There was also God. The Dutch Reformed Church, prising justifications for apartheid out of the Old Testament and Afrikaner history, seized on the victory over the Zulus at the battle of Blood River as confirming that the Almighty sided with the white man.

“Israelis claim that they are the chosen people, the elect of God, and find a biblical justification for their racism and Zionist exclusivity,” says Ronnie Kasrils, South Africa’s intelligence minister and Jewish co-author of a petition that was circulated amongst South African Jewry protesting at the Israeli occupation of Palestinian territory.

“This is just like the Afrikaners of apartheid South Africa, who also had the biblical notion that the land was their God-given right. Like the Zionists who claimed that Palestine in the 1940s was ‘a land without people for a people without land’, so the Afrikaner settlers spread the myth that there were no black people in South Africa when they first settled in the 17th century. They conquered by force of arms and terror and the provocation of a series of bloody colonial wars of conquest.”

Anti-semitism lingered, but within a few years of the Nationalists assuming power in 1948, many Jewish South Africans found common purpose with the rest of the white community. “We were white and even though the Afrikaner was no friend of ours, he was still white,” says Krausz. “The Jew in South Africa sided with the Afrikaners, not so much out of sympathy, but out of fear sided against the blacks. I came to this country in 1946 and all you could hear from Jews was ‘the blacks this and the blacks that’. And I said to them, ‘You know, I’ve heard exactly the same from the Nazis about you.’ The laws were reminiscent of the Nuremberg laws. Separate entrances; ‘Reserved for whites’ here; ‘Not for Jews’ there.”

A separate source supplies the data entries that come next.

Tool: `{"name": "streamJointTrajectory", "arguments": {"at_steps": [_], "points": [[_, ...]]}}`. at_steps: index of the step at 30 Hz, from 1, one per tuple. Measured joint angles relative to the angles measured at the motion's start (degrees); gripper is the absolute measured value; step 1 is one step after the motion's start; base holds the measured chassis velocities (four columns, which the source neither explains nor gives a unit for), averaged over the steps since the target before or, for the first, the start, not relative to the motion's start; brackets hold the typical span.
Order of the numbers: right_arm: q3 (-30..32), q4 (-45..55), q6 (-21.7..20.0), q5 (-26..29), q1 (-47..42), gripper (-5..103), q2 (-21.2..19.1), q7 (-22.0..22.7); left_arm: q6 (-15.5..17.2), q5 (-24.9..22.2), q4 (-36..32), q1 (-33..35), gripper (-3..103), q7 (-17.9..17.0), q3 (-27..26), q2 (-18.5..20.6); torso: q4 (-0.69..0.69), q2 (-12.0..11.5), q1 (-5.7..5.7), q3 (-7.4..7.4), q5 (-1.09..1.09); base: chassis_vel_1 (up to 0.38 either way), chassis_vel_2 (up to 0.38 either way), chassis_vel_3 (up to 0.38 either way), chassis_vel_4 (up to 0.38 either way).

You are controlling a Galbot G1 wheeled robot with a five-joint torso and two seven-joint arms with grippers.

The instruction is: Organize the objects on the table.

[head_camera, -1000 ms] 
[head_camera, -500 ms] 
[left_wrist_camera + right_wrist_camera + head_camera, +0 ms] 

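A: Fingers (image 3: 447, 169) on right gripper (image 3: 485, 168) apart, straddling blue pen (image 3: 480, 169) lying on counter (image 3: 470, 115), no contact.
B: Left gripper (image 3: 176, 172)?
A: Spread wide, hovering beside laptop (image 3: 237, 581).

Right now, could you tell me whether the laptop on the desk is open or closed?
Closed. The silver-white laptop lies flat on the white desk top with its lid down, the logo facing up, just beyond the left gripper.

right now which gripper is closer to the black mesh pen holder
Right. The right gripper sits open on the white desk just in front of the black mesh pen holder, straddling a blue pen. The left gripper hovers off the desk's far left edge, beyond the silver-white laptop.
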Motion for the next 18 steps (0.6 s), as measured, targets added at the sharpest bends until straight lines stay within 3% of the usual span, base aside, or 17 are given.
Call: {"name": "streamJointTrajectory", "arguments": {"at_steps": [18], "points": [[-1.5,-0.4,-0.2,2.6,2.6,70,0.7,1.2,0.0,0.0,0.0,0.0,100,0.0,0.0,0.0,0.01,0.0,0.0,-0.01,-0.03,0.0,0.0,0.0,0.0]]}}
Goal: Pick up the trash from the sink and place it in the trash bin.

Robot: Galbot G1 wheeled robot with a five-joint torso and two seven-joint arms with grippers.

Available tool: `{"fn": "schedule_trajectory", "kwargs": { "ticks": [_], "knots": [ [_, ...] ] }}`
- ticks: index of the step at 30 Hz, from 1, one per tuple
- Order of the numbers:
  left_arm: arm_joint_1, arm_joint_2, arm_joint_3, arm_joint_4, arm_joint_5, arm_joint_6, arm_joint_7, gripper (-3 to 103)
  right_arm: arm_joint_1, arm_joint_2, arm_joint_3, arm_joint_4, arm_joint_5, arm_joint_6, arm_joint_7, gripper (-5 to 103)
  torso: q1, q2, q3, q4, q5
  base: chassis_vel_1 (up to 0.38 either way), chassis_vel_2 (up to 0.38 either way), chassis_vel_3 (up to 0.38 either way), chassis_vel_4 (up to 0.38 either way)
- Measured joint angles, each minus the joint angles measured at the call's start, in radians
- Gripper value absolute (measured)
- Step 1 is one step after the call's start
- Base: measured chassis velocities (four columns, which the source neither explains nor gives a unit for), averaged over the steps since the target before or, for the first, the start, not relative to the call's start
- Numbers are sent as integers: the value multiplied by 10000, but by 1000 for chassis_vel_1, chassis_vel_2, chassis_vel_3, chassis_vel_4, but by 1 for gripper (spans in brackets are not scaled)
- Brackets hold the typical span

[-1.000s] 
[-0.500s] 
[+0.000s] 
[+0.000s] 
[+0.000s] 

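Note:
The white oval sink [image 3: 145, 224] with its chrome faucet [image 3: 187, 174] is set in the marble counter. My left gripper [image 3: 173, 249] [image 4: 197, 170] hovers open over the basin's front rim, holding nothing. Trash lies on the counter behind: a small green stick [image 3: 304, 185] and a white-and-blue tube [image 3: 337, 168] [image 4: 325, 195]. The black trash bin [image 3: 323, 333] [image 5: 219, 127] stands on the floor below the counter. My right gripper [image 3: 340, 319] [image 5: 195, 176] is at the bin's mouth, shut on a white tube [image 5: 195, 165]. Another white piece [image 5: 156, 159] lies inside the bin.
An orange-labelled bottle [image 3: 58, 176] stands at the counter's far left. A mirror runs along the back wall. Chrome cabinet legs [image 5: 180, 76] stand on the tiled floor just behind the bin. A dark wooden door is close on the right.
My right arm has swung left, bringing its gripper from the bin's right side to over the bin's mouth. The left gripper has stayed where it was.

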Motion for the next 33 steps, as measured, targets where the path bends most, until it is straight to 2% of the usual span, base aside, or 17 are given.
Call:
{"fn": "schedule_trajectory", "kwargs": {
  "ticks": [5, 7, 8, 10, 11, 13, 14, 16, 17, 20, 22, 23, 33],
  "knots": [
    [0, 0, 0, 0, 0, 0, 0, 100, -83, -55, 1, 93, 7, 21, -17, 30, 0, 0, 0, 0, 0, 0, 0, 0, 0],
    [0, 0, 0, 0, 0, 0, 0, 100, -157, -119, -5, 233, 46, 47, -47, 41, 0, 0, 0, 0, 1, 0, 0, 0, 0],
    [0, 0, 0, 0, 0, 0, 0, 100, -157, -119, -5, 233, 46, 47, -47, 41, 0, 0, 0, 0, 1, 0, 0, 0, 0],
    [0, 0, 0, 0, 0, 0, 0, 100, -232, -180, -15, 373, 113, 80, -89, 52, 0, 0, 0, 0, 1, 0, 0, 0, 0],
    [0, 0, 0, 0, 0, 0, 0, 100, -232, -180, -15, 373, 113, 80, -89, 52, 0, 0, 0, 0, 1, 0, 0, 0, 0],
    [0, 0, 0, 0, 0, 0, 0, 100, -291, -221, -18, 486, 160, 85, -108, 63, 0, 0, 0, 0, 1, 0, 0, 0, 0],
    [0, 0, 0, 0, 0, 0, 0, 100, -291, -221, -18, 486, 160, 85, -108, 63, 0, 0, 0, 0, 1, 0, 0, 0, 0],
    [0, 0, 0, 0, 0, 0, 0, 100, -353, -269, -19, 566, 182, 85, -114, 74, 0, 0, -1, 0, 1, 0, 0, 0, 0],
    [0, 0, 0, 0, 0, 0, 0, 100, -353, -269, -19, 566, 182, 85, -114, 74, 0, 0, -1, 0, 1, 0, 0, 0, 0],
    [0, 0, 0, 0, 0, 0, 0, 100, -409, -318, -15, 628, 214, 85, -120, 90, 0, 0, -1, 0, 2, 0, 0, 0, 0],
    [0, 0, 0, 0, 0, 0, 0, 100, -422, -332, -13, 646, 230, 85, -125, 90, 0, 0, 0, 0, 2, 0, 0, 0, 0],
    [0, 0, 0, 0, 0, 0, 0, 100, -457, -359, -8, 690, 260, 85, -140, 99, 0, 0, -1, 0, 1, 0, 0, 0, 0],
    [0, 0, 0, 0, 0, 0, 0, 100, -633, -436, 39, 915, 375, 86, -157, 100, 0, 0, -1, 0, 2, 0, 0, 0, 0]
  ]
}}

For decades, the Zionist Federation and Jewish Board of Deputies in South Africa honoured men such as Percy Yutar, who prosecuted Nelson Mandela for sabotage and conspiracy against the state in 1963 and sent him to jail for life (in the event, he served 27 years). Yutar went on to become attorney general of the Orange Free State and then of the Transvaal. He was elected president of Johannesburg’s largest orthodox synagogue. Some Jewish leaders hailed him as a “credit to the community” and a symbol of the Jews’ contribution to South Africa.

“The image of the Jews was that they were following Helen Suzman,” says Alon Liel, a former Israeli ambassador to Pretoria. “I think the majority didn’t like what apartheid was doing to the blacks but enjoyed the fruits of the system and thought that maybe that’s the only way to run a country like South Africa.”

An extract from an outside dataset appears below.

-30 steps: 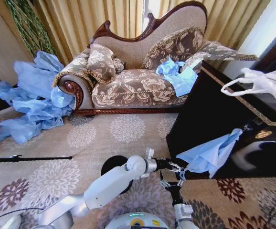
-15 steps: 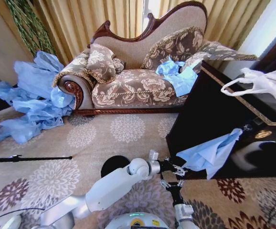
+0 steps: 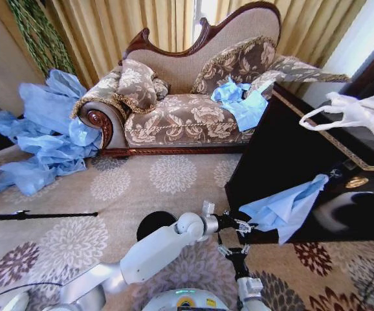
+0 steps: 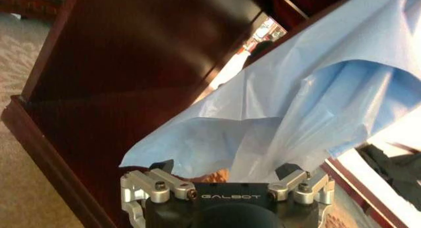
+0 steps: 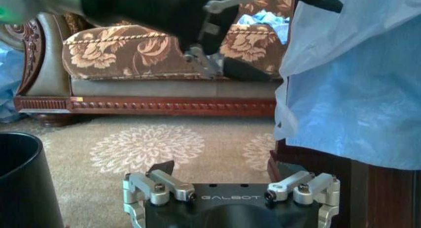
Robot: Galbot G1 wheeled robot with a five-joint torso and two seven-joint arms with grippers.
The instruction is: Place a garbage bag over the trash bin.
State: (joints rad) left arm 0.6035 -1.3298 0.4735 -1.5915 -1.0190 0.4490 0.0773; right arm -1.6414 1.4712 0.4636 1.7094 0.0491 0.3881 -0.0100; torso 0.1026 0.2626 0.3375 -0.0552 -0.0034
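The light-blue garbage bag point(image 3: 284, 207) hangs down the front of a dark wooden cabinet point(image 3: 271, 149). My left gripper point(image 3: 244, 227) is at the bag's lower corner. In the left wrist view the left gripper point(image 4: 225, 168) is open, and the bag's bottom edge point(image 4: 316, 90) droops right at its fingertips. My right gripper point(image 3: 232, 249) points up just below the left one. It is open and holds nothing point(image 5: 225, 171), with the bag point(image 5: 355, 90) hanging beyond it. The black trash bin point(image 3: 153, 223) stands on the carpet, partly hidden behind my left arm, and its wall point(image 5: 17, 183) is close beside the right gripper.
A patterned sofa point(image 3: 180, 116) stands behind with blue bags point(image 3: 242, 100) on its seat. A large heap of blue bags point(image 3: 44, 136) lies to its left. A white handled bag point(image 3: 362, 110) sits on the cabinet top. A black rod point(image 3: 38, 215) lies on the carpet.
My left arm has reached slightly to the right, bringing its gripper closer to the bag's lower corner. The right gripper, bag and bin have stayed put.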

The Jewish establishment shied away from confrontation with the government. The declared policy of the Board of Deputies was “neutrality” so as not to “endanger” the Jewish population. Those Jews who saw silence as collaboration with racial oppression, and did something about it outside of the mainstream political system, were shunned.

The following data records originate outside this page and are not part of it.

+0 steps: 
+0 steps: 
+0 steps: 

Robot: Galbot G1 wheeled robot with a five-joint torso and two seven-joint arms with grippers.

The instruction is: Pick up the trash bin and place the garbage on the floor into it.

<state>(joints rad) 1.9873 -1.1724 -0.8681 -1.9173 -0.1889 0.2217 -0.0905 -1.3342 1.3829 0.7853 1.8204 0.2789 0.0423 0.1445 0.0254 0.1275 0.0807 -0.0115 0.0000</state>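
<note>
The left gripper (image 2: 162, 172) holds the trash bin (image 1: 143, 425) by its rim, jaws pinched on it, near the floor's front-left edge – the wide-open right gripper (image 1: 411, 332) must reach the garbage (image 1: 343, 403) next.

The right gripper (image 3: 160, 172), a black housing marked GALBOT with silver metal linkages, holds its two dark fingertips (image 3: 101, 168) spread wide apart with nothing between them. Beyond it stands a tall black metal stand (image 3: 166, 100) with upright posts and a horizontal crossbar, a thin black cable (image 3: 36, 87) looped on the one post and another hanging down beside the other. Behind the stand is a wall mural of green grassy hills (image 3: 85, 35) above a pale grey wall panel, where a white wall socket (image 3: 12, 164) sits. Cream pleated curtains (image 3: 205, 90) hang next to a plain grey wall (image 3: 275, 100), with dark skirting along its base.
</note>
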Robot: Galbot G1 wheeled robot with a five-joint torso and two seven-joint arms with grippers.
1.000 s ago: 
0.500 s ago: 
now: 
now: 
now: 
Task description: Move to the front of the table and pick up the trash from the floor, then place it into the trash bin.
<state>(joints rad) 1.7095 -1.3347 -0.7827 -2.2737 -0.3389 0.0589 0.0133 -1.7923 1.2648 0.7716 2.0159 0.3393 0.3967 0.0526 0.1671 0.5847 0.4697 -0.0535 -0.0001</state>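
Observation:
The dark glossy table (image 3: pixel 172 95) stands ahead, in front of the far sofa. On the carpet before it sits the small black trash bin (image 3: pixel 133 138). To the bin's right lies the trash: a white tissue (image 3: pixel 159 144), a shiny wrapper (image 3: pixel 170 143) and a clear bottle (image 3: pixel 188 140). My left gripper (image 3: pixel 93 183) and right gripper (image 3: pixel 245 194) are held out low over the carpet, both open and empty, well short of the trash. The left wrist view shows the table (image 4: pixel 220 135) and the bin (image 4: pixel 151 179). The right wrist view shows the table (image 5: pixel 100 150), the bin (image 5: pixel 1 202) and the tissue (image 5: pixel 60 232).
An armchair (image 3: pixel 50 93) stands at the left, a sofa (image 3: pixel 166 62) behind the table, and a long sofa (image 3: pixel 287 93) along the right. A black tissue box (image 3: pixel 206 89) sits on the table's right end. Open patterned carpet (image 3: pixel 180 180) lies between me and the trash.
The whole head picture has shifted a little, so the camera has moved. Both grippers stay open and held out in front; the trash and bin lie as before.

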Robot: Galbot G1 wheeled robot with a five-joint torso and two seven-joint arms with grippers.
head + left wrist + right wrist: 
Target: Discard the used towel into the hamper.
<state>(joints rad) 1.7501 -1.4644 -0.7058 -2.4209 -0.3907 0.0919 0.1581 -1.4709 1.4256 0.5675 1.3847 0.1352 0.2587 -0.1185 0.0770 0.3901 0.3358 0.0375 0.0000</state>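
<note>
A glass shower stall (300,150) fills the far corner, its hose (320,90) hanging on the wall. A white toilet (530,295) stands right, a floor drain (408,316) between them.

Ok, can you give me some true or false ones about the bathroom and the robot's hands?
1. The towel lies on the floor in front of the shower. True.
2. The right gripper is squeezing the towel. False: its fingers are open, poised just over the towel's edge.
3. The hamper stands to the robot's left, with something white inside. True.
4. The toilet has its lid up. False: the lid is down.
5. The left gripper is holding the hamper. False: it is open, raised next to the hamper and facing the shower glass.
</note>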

“They were mostly disapproved of very strongly because it was felt they were putting the community in danger,” says Suzman. “The Board of Deputies always said that every Jew can exercise his freedom to choose his political party but bear in mind what it is doing to the community. By and large, Jews were part of the privileged white community and that led many Jews to say, ‘We will not rock the boat.'”

Common aims
Israel was openly critical of apartheid through the 1950s and 60s as it built alliances with post-colonial African governments. But most African states broke ties after the 1973 Yom Kippur war and the government in Jerusalem began to take a more benign view of the isolated regime in Pretoria. The relationship changed so profoundly that, in 1976, Israel invited the South African prime minister, John Vorster – a former Nazi sympathiser and a commander of the fascist Ossewabrandwag that sided with Hitler – to make a state visit.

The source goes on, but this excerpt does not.